#### [INPUT FOR THIS TASK]

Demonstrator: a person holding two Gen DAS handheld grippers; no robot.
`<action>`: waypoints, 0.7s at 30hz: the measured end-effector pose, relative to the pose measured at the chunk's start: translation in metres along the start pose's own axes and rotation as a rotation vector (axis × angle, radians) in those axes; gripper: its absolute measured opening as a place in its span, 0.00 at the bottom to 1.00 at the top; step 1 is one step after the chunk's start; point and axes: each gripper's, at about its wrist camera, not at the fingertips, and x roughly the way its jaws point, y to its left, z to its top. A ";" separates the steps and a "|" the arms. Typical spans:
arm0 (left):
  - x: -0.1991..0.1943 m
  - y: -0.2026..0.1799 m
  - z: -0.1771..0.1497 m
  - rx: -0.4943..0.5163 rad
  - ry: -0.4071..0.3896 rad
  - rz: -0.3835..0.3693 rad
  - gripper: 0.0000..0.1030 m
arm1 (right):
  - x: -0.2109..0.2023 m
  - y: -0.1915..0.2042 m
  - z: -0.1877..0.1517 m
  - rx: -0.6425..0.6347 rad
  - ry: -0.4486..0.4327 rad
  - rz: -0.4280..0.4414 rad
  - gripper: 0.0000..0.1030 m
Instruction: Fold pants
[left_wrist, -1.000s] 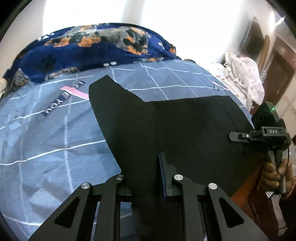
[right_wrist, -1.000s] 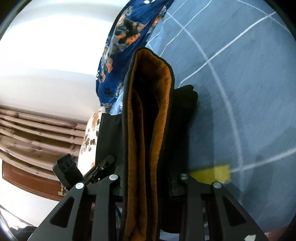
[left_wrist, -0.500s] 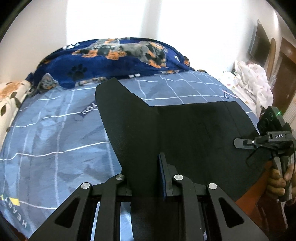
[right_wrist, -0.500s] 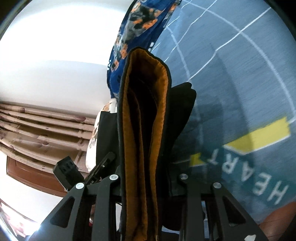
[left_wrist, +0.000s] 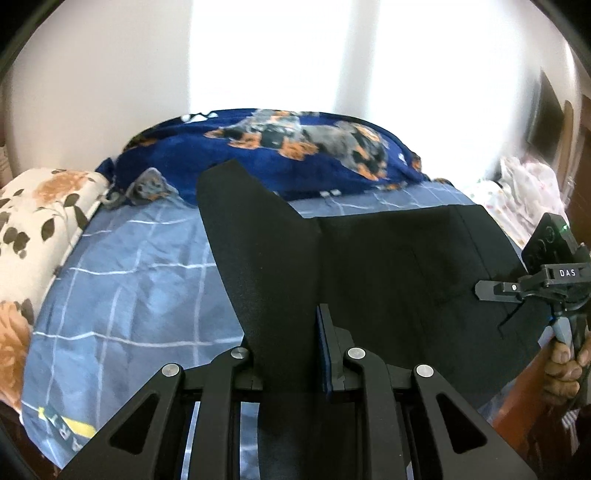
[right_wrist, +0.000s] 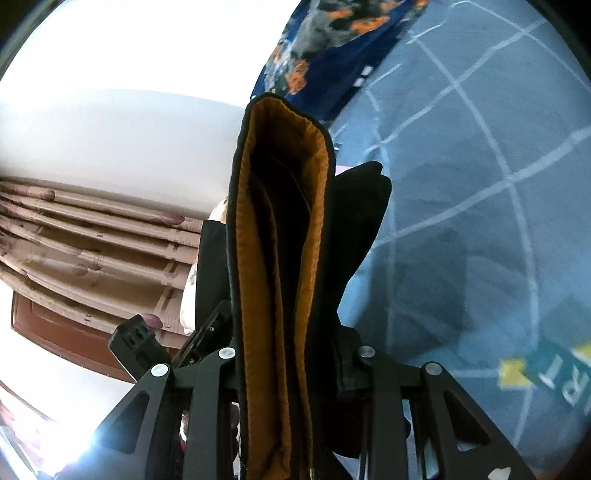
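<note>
— Both grippers pinching?
— Yes. My left gripper (left_wrist: 288, 354) and right gripper (left_wrist: 484, 290) each clamp an edge of the black, orange-lined fabric pants (left_wrist: 369, 266), stretched sideways between them above the blue checked bedsheet (left_wrist: 129, 280).
— Looks?
— Taut, smooth, one corner jutting forward.

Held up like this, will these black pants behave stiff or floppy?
Probably floppy but thick: the pants span between left tongs and right tongs, one flap loose. The orange lining suggests some weight, so they may sag.
</note>
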 end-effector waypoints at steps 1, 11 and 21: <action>0.001 0.006 0.003 -0.003 -0.003 0.009 0.19 | 0.005 0.003 0.004 -0.004 0.005 0.001 0.26; 0.018 0.041 0.012 -0.038 0.004 0.050 0.19 | 0.048 0.011 0.024 -0.004 0.051 0.000 0.26; 0.039 0.062 0.030 -0.042 0.006 0.074 0.19 | 0.074 0.010 0.041 0.009 0.068 0.007 0.26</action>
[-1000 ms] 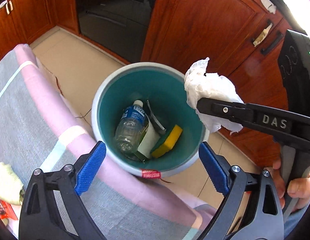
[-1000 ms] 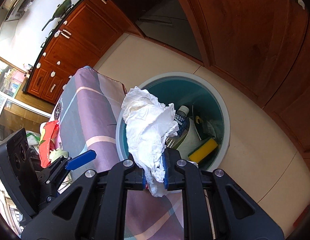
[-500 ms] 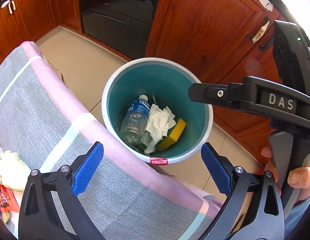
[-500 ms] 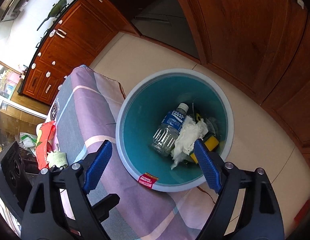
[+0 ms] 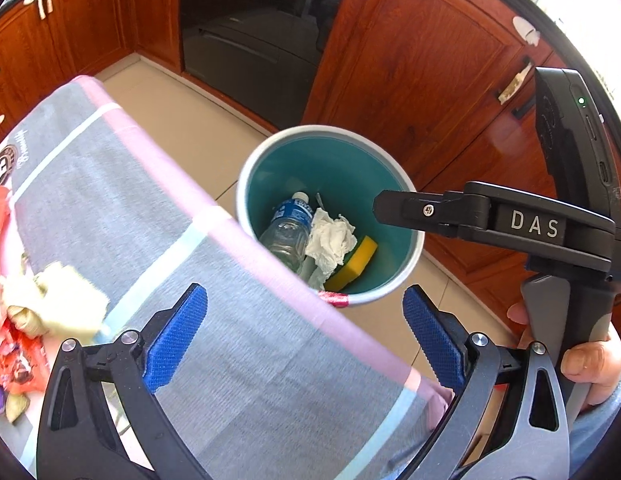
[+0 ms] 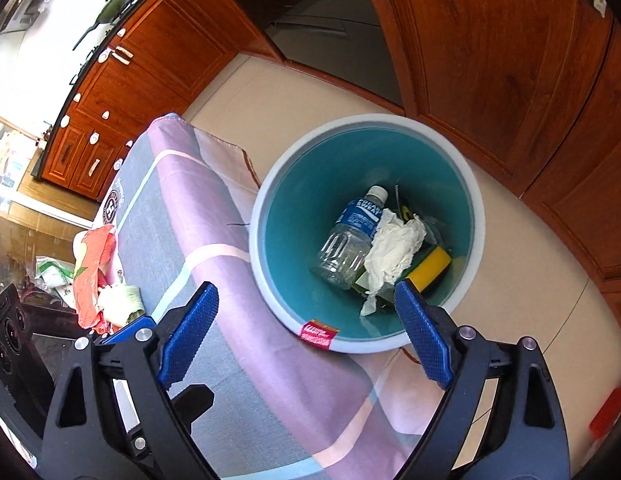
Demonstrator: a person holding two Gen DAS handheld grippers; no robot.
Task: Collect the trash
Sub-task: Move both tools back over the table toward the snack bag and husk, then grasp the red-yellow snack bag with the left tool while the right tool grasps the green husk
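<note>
Crumpled white tissue [image 6: 394, 254], round teal bin [image 6: 270, 216]

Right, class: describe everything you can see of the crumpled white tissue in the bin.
The crumpled white tissue is a soft, creased wad of thin paper, loosely bunched, with a ragged tail trailing toward the near wall. It lies at the bottom of the teal bin, free of either gripper. It leans against the clear plastic bottle on one side and drapes over part of the yellow sponge on the other, hiding some dark scraps beneath. The left wrist view shows the same pile.
</note>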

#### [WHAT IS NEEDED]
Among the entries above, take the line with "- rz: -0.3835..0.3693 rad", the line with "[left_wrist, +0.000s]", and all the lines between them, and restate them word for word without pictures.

#### [SOLUTION]
  - rz: -0.3835..0.3693 rad
  - gripper: 0.0000..0.1030 m
arm1 (right):
  - x: -0.2109..0.2023 m
  - y: -0.1915..0.2042 m
  - z: -0.1877..0.1517 m
  - rx: -0.6425..0.6347 rad
  - ry: -0.4486..0.4327 rad
  - rz: -0.4280..0.4414 rad
  - gripper: 0.0000..0.1030 m
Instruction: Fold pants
[left_wrist, -1.000s] 
[right_wrist, -1.000s] 
[left_wrist, -0.500s] 
[right_wrist, -0.500s] 
[left_wrist, +0.000s] 

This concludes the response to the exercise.